I’ve been picking through a book about the priests who came to the Americas in order to learn more about God. They considered themselves to be scientists and by figuring out how the world worked and how things were create and are relate, they felt like they were literally learning the mind of God, getting to catch a glimpse of how His mind worked, anyway.
I admit, I don’t often realize how much the dominant Christian message in my community seeps in and curdles my feelings about Christianity. But this book is kind of making me realize my own prejudices in reverse. You know what I mean? I find it so mind-boggling that Christian church leaders could be so excited about science, so delighted when they get a glimpse of how vast the world of unknown things is, and so enthusiastic about figuring things out.
I wonder if this is because there really isn’t a separation of the sacred and the secular in their minds. They could catch glimpses of what we’d later understand as evolution and not feel like it undermined their belief that God created the universe. Of course He did. They were merely better clarifying the blueprint He used to do so.

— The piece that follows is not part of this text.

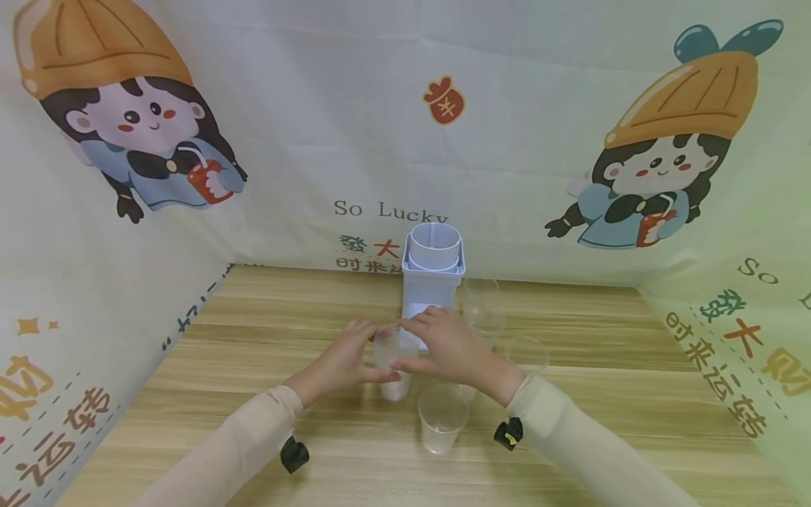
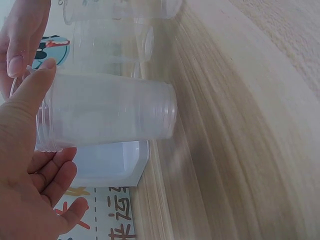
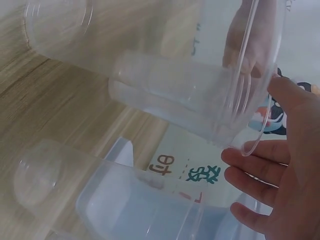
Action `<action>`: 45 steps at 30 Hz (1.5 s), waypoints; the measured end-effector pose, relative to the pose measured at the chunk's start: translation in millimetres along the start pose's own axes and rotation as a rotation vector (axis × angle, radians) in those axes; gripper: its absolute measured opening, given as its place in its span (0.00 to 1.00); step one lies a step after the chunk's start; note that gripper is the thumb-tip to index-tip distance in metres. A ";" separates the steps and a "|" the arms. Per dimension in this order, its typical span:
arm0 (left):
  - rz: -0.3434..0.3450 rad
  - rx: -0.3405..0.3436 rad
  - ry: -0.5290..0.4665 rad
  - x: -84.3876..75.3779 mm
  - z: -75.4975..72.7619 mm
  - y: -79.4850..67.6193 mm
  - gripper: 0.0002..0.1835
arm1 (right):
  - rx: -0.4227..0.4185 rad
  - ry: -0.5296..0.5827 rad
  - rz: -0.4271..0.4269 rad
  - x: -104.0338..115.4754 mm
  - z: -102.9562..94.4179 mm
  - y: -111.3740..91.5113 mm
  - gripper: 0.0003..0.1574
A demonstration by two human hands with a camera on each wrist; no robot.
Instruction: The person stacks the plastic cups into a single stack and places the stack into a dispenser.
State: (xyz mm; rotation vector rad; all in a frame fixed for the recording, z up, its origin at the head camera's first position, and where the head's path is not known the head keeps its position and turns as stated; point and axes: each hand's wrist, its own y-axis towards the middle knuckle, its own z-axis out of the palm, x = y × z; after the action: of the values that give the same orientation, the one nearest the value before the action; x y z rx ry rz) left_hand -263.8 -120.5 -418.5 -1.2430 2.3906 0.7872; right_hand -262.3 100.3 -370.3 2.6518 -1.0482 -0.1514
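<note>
Both hands are at a stack of nested clear plastic cups (image 1: 394,345), held tilted over the table. My left hand (image 1: 338,358) grips the stack near its rims, thumb on one side and fingers on the other, as the left wrist view of the stack (image 2: 110,107) shows. My right hand (image 1: 453,352) pinches the rim end of the stack (image 3: 165,95) between thumb and fingertips. One clear cup (image 1: 441,429) stands upright just in front of the right hand. Right behind the hands is a pale lilac square container (image 1: 431,292) with a round tube (image 1: 434,246) in its top.
More clear cups stand right of the container, one cup (image 1: 527,355) beside the right wrist and another cup (image 1: 483,303) farther back. They are see-through and partly hidden by the right arm. A printed cloth backdrop (image 1: 507,176) encloses the wood-grain table (image 1: 266,310).
</note>
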 end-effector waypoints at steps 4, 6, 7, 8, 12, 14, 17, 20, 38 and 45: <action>0.018 -0.009 0.005 1.0 0.2 0.1 0.36 | -0.007 -0.010 -0.008 0.0 1.7 0.0 0.41; 0.019 -0.008 0.005 1.2 0.3 0.2 0.36 | -0.002 -0.014 -0.007 0.2 2.3 0.1 0.41; 0.020 -0.007 0.002 1.3 0.3 0.3 0.35 | 0.001 -0.014 -0.006 0.2 2.8 0.1 0.41; 0.017 -0.006 0.003 1.4 0.5 0.2 0.35 | 0.004 -0.015 -0.006 0.2 3.1 0.1 0.41; 0.012 -0.006 -0.002 2.3 1.2 0.1 0.35 | 0.011 -0.006 -0.003 0.4 4.0 0.3 0.41; 0.013 -0.009 0.001 2.8 1.5 0.2 0.35 | 0.008 -0.006 -0.004 0.4 4.5 0.3 0.40; 0.018 -0.013 -0.001 3.0 1.8 0.5 0.34 | 0.000 -0.015 -0.008 0.4 5.1 -0.2 0.39; 0.019 -0.011 -0.006 2.9 1.8 0.7 0.34 | -0.007 -0.017 -0.009 0.6 5.7 -1.1 0.39; 0.021 -0.002 -0.003 0.8 0.6 -0.5 0.34 | 0.030 0.017 0.006 1.8 8.0 -2.3 0.41; 0.034 -0.014 0.003 1.2 1.3 -0.2 0.34 | 0.016 0.025 0.010 -0.7 7.4 -2.7 0.41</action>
State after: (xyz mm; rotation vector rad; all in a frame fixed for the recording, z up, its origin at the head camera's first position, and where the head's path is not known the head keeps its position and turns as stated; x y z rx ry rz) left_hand -264.3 -120.5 -420.2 -1.2129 2.4182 0.8141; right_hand -262.5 101.1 -378.2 2.6555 -1.0588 -0.1086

I guess this is one of the reasons I find feminist discussions about religion in which we are all advised to just stop being religious because it is inherently sexist to be unsatisfying. I know this is pretty ironic considering that my dissatisfaction with Christianity at the time I left did pretty much center around my lack of a desire to keep fighting for a way for me to be non-self-loathing as a woman and Christian. But I do think it’s possible. I think that’s part of why it was so hard to just give it up and why it’s been important for me to find a way to make peace with it.
But I feel an intense longing for transcendence, you know? And I feel close to my dead relatives in mystical ways. I feel like magical things have happened to me and that I have done, sometimes by accident, magical things. And this belief, more like a core feeling, that I am a spiritual being of great value to Great Powers does inform and feed my feminism.
I don’t have any desire to give that up.
Anyway, the very first thing I would do with my bronze, prognosticating head, if I had one, would be to set it on top of my actual head and wear it like a hat.
Please, what is the book? Is it about Jesuits? Either way I must read it. But I must read it faster if they are Jesuits.